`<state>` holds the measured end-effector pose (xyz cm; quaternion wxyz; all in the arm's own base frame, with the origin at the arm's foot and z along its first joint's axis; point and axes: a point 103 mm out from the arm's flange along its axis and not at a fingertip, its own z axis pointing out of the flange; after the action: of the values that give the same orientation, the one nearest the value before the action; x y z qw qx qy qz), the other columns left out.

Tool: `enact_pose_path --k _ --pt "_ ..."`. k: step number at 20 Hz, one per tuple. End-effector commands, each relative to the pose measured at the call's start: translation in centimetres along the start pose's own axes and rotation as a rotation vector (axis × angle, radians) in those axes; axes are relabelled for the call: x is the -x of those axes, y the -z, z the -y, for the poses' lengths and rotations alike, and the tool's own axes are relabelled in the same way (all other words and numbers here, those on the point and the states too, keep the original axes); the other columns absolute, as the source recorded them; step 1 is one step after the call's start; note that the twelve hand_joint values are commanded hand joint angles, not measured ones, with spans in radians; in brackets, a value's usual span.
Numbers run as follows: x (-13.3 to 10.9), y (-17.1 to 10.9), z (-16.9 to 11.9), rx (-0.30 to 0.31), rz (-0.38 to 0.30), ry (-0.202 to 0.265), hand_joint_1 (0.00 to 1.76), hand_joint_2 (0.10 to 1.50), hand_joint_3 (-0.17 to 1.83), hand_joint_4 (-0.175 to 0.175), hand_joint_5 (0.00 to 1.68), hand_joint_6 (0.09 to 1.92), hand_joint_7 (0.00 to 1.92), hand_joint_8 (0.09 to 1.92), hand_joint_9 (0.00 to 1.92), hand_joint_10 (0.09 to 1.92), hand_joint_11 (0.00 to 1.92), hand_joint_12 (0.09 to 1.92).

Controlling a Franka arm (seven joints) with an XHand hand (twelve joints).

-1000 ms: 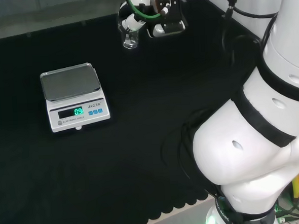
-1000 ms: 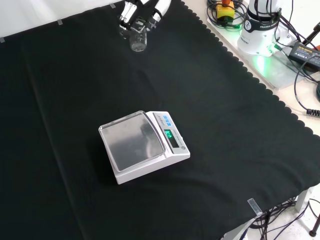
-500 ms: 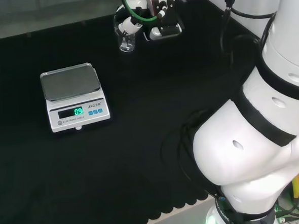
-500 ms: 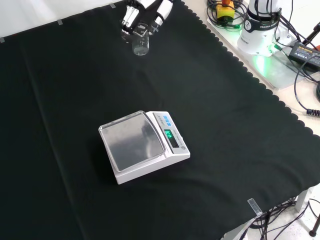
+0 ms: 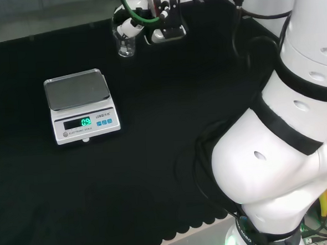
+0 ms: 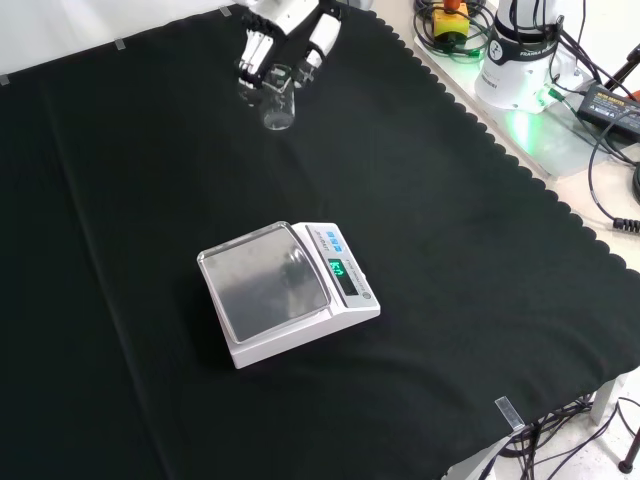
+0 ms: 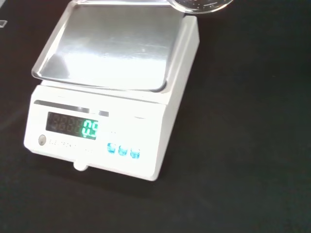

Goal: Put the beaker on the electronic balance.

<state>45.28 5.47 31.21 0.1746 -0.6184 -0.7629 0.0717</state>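
Hand point(image 6: 285, 40) fingers curled round beaker point(image 6: 279, 103), beaker hanging beneath; balance point(image 6: 288, 292) well apart.

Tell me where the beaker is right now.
The beaker is held in the hand near the top of the front view, beyond the balance and not yet over its pan; in the head view it sits up and right of the balance.

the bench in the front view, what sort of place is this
Most likely a robot lab bench set up for chemistry-style handling. An electronic balance with a lit display sits on the black cloth, the hand has its fingers round a clear glass beaker, and cables and power gear lie at the bench edge.
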Motion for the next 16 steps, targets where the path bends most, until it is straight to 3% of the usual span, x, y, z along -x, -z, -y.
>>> enact_pose_path --k 1,9,16 --pt "-2.4 -0.5 -3.2 -0.018 -0.002 0.06 0.97 0.51 0.57 -0.112 0.37 0.72 0.65 0.94 1.01 0.57 1.19 0.9" --pt "-4.7 -2.1 -8.2 -0.027 0.008 0.107 0.98 0.51 0.57 -0.113 0.38 0.72 0.66 0.94 1.02 0.57 1.19 0.9" --pt "-6.4 -4.0 -11.9 -0.028 0.041 0.118 0.98 0.51 0.57 -0.113 0.38 0.72 0.67 0.94 1.02 0.57 1.19 0.9"
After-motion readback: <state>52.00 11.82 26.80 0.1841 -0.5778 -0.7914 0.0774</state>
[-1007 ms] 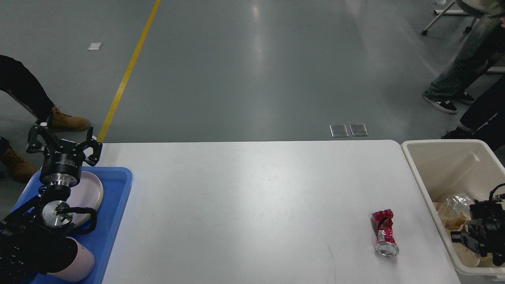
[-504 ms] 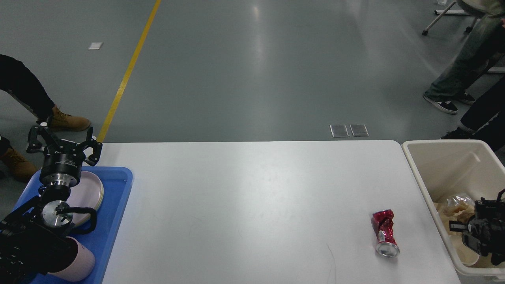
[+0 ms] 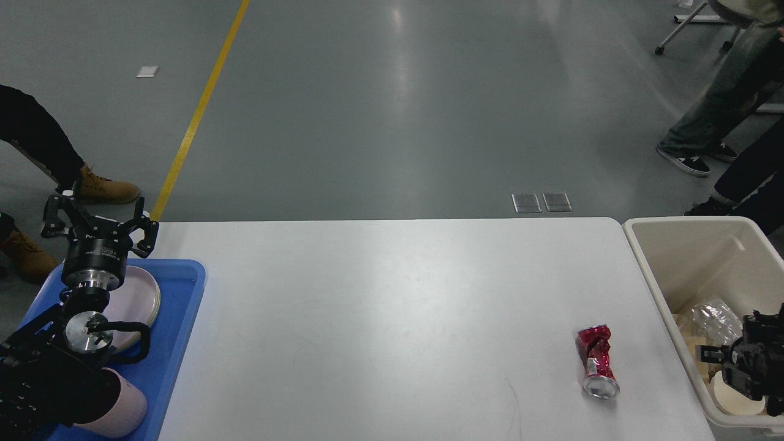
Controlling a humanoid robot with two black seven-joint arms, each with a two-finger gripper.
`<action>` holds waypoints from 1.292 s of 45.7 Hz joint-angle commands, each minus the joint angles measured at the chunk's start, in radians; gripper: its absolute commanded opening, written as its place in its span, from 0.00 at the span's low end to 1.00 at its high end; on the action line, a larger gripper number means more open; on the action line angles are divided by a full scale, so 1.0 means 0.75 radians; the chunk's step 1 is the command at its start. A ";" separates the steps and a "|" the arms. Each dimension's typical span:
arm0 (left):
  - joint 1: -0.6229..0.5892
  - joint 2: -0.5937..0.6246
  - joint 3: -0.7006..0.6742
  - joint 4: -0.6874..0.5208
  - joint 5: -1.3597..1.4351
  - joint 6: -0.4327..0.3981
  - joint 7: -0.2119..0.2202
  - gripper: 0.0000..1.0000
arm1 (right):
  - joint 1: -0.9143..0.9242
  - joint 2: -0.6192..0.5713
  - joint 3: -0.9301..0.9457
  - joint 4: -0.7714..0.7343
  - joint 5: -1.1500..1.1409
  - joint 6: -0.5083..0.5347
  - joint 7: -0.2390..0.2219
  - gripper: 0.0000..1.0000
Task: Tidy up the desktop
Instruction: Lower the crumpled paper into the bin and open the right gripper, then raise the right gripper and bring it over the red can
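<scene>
The desktop (image 3: 398, 294) is a wide white tabletop with rounded corners. A crushed red can (image 3: 597, 361) lies on it near the front right, with nothing touching it. My left gripper (image 3: 98, 215) hovers over the far end of a blue tray (image 3: 184, 306), fingers spread open and empty. My right gripper (image 3: 750, 361) is a dark shape low inside the cream bin (image 3: 640, 251), above the trash there. Its fingers cannot be told apart.
The tray holds a pink plate (image 3: 138, 300) and a pink cup (image 3: 122, 410) lying on its side. The bin holds crumpled plastic (image 3: 713, 315) and a paper cup (image 3: 735, 398). People's legs stand on the floor at the far left and far right.
The right gripper has drawn back slightly toward the lower right edge inside the bin, and the trash under it has shifted, uncovering a paper cup. The left arm and the can are unmoved.
</scene>
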 commanded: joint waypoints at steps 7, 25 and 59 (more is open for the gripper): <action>0.000 0.000 0.000 0.001 0.000 0.000 0.000 0.96 | 0.414 -0.266 0.005 0.327 -0.014 0.087 0.001 1.00; 0.000 0.000 0.000 0.001 0.000 0.000 0.000 0.96 | 1.422 -0.217 -0.236 0.630 -0.021 0.943 0.001 1.00; 0.000 0.000 0.000 0.001 0.000 0.000 0.000 0.96 | 1.913 0.192 0.105 0.794 0.002 1.187 0.003 1.00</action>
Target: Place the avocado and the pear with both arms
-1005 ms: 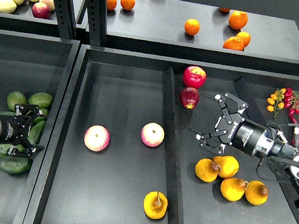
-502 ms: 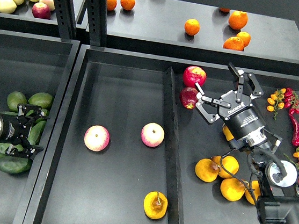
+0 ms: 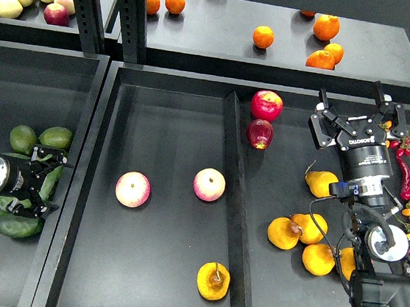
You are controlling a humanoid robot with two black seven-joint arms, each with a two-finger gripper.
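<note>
Several avocados lie heaped in the left tray (image 3: 21, 81). A dark green elongated avocado (image 3: 54, 175) lies between the spread fingers of my left gripper (image 3: 46, 183), which is open and low over the heap. Several yellow-orange pears lie in the right compartment, the nearest pear (image 3: 321, 183) just below my right arm. One more pear (image 3: 213, 281) lies in the middle compartment at the front. My right gripper (image 3: 356, 117) is open and empty, raised at the back right, apart from the pears.
Two pink apples (image 3: 133, 189) (image 3: 209, 184) lie in the middle compartment. Two red apples (image 3: 267, 105) lie by the divider (image 3: 231, 171). Oranges (image 3: 263, 36) sit on the back shelf. Chillies and small fruit (image 3: 405, 150) lie at the right edge.
My right arm has swung up and to the right, away from the pear heap, uncovering a pear; its gripper stays open. My left gripper has barely shifted over the avocados.
</note>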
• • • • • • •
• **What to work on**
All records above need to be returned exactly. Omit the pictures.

• **Exercise answer**
`<state>` holds the measured end-effector pose (xyz cm; quaternion wxyz; all in the arm's own base frame, with the origin at the arm's foot and z along its first joint's axis; point and axes: a point 103 mm out from the arm's flange along its axis and not at a fingertip, its own z axis pointing out of the flange; after the action: of the values that give the same orientation, the one nearest the value before the action; x y z qw qx qy qz), the other columns left out.

Tool: `enact_pose_path --k _ --pt "_ ..."`. k: step number at 20 Hz, one per tuple. End-effector commands, each relative to the pose measured at the call's start: translation in centimetres along the start pose's own axes and rotation as a rotation vector (axis × angle, radians) in those axes; axes are relabelled for the call: x is the -x of those axes, y the -z, z the -y, for the poses' lengths and rotations alike, and the tool's own axes are relabelled in the same way (all other words and numbers here, those on the point and the states too, keep the original axes); the other columns absolute, as the source recorded them; step 1 is one step after the call's start; note that the twelve hand_joint values are commanded hand joint angles, not measured ones, with spans in radians; in brackets, a value's usual span.
Numbers run as follows: x (-13.3 to 10.9), y (-17.1 to 10.9), z (-16.9 to 11.9), rx (-0.30 to 0.31), rz (-0.38 to 0.30), ry (-0.202 to 0.265), hand_joint_1 (0.00 to 1.76), hand_joint_2 (0.10 to 1.50), hand_joint_3 (-0.17 to 1.83), hand_joint_4 (-0.175 to 0.175), hand_joint_5 (0.00 to 1.68), hand_joint_6 (0.09 to 1.92), hand_joint_7 (0.00 to 1.92), hand_joint_8 (0.09 to 1.92), hand_joint_9 (0.00 to 1.92), hand_joint_10 (0.09 to 1.92), hand_joint_11 (0.00 to 1.92), hand_joint_12 (0.09 to 1.92).

Controlling a Franka arm (seven joints) with an XHand hand (twelve joints).

-1000 ms: 
-1000 ms: 
-500 ms: 
-500 ms: 
+0 ms: 
+0 ms: 
+0 ms: 

Goal: Put the beaker on the electronic balance.

<state>45.28 5.47 31.21 0.1746 -0.6184 -0.7629 0.0717</state>
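Hand point(image 6: 285, 40) fingers curled round beaker point(image 6: 279, 103), beaker hanging beneath; balance point(image 6: 288, 292) well apart.

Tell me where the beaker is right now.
The beaker is held in the hand near the top of the front view, beyond the balance and not yet over its pan; in the head view it sits up and right of the balance.

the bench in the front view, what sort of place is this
Most likely a robot lab bench set up for chemistry-style handling. An electronic balance with a lit display sits on the black cloth, the hand has its fingers round a clear glass beaker, and cables and power gear lie at the bench edge.
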Motion for the next 16 steps, targets where the path bends most, until it is straight to 3% of the usual span, x, y, z along -x, -z, -y.
>>> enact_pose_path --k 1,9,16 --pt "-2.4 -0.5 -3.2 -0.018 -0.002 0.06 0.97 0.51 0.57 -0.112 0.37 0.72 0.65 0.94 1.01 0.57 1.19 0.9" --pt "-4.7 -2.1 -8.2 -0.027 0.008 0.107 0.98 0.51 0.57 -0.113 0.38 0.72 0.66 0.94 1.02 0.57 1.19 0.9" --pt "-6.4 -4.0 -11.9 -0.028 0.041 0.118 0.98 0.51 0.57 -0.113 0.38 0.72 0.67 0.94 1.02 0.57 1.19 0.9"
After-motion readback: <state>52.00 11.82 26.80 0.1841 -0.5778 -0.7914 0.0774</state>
[-1007 ms] 
[-504 ms] 
[+0 ms] 
Controlling a humanoid robot with two black seven-joint arms, each with a two-finger gripper.
`<action>` holds waypoints from 1.292 s of 45.7 Hz joint-angle commands, each minus the joint angles measured at the chunk's start, in radians; gripper: its absolute commanded opening, written as its place in its span, from 0.00 at the span's low end to 1.00 at its high end; on the action line, a larger gripper number means more open; on the action line angles are divided by a full scale, so 1.0 means 0.75 radians; the chunk's step 1 is the command at its start. A ";" separates the steps and a "|" the arms. Each dimension's typical span:
arm0 (left):
  - joint 1: -0.6229..0.5892
  - joint 2: -0.5937..0.6246
  - joint 3: -0.7006..0.6742
  - joint 4: -0.6874..0.5208
  - joint 5: -1.3597..1.4351
  - joint 6: -0.4327..0.3981
  - joint 7: -0.2119..0.2202
  - gripper: 0.0000..1.0000
arm1 (right):
  - joint 1: -0.9143..0.9242
  - joint 2: -0.6192..0.5713
  - joint 3: -0.9301..0.9457
  - joint 4: -0.7714..0.7343
  - joint 5: -1.1500..1.1409
  - joint 6: -0.5083..0.5347
  - joint 7: -0.2390..0.2219
  - gripper: 0.0000..1.0000
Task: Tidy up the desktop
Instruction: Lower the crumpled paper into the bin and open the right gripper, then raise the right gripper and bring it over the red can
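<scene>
The desktop (image 3: 398, 294) is a wide white tabletop with rounded corners. A crushed red can (image 3: 597, 361) lies on it near the front right, with nothing touching it. My left gripper (image 3: 98, 215) hovers over the far end of a blue tray (image 3: 184, 306), fingers spread open and empty. My right gripper (image 3: 750, 361) is a dark shape low inside the cream bin (image 3: 640, 251), above the trash there. Its fingers cannot be told apart.
The tray holds a pink plate (image 3: 138, 300) and a pink cup (image 3: 122, 410) lying on its side. The bin holds crumpled plastic (image 3: 713, 315) and a paper cup (image 3: 735, 398). People's legs stand on the floor at the far left and far right.
The right gripper has drawn back slightly toward the lower right edge inside the bin, and the trash under it has shifted, uncovering a paper cup. The left arm and the can are unmoved.
</scene>
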 commanded: joint waypoints at steps 7, 25 and 59 (more is open for the gripper): <action>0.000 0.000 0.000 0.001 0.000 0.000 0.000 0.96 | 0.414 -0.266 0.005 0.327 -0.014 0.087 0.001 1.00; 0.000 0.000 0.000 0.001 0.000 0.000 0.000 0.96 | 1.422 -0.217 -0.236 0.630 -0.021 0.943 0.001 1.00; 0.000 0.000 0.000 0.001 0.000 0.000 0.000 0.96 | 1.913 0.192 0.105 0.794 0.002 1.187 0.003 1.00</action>
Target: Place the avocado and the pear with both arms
-1005 ms: 
-502 ms: 
+0 ms: 
You are controlling a humanoid robot with two black seven-joint arms, each with a two-finger gripper.
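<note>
Several avocados lie heaped in the left tray (image 3: 21, 81). A dark green elongated avocado (image 3: 54, 175) lies between the spread fingers of my left gripper (image 3: 46, 183), which is open and low over the heap. Several yellow-orange pears lie in the right compartment, the nearest pear (image 3: 321, 183) just below my right arm. One more pear (image 3: 213, 281) lies in the middle compartment at the front. My right gripper (image 3: 356, 117) is open and empty, raised at the back right, apart from the pears.
Two pink apples (image 3: 133, 189) (image 3: 209, 184) lie in the middle compartment. Two red apples (image 3: 267, 105) lie by the divider (image 3: 231, 171). Oranges (image 3: 263, 36) sit on the back shelf. Chillies and small fruit (image 3: 405, 150) lie at the right edge.
My right arm has swung up and to the right, away from the pear heap, uncovering a pear; its gripper stays open. My left gripper has barely shifted over the avocados.
</note>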

The answer given here is complete.